The bank's monetary policy committee kept the main policy rate unchanged at 5.5 percent.
However it lowered by 25 basis points, or 0.25 percentage points, the overnight rates which form the floor and ceiling for market interest rates.
The overnight borrowing rate was lowered to 4.5 percent and the overnight lending rate to 8.5 percent.
The bank raised lenders foreign exchange reserve requirement from 11.1 percent to 11.5 percent, saying it would withdraw $940 million (705 mn euros) from the market.
"Although the Turkish central bank cut interest rates today, it also raised reserve requirements, so the overall impact on monetary conditions is ambiguous," London-based Capital Economics said in a statement.
Policymakers are under pressure to revive the economy by cutting rates, but they risk rekindling concerns over the current account deficit, it added.

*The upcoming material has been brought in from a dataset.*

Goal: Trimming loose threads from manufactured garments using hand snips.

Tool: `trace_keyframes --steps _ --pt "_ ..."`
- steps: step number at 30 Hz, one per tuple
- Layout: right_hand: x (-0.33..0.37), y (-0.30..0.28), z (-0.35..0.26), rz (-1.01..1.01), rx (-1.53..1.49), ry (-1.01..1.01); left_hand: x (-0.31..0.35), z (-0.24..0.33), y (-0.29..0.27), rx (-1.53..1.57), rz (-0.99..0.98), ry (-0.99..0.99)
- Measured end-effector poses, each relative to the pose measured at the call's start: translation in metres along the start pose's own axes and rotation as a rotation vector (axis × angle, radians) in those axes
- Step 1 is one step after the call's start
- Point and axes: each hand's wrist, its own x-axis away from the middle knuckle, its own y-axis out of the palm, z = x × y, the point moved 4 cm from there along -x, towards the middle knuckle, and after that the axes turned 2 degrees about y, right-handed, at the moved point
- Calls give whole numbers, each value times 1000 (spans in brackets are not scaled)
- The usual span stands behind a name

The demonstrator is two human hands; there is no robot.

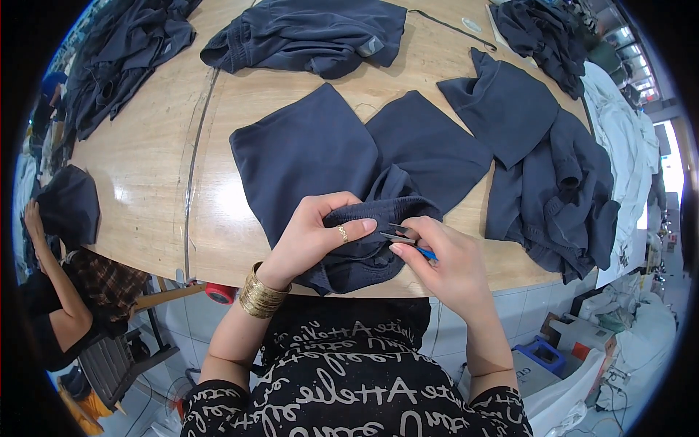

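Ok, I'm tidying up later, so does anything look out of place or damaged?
No damage stands out. The dark garment in the left hand is merely bunched. A thin dark strip, perhaps a cord, lies alone far back on the table, so it looks stray.

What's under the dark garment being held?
The wooden table shows around the dark garment, whose legs lie spread on it. Anything directly beneath the cloth is covered, so I can't tell.
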Motion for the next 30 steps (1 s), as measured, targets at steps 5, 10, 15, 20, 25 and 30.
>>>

"Today’s moves reflect the bind the Bank is in," they said.
Lower interest rates would support economic growth, which has recently slowed.
Raising the reserve requirements would restrain banks from loaning too much, with the central bank warning of a significant acceleration of credit growth, which is financed mostly by foreign capital inflows.
Although Turkey is narrowing its current account deficit, its need for external financing remains the growing economy's weak spot, along with a big external debt in the private sector.
Turkey has managed to narrow the current account deficit to 6 percent of gross domestic product after a peak of 10 percent of GDP in 2011, when consumer price inflation had also soared above 10 percent.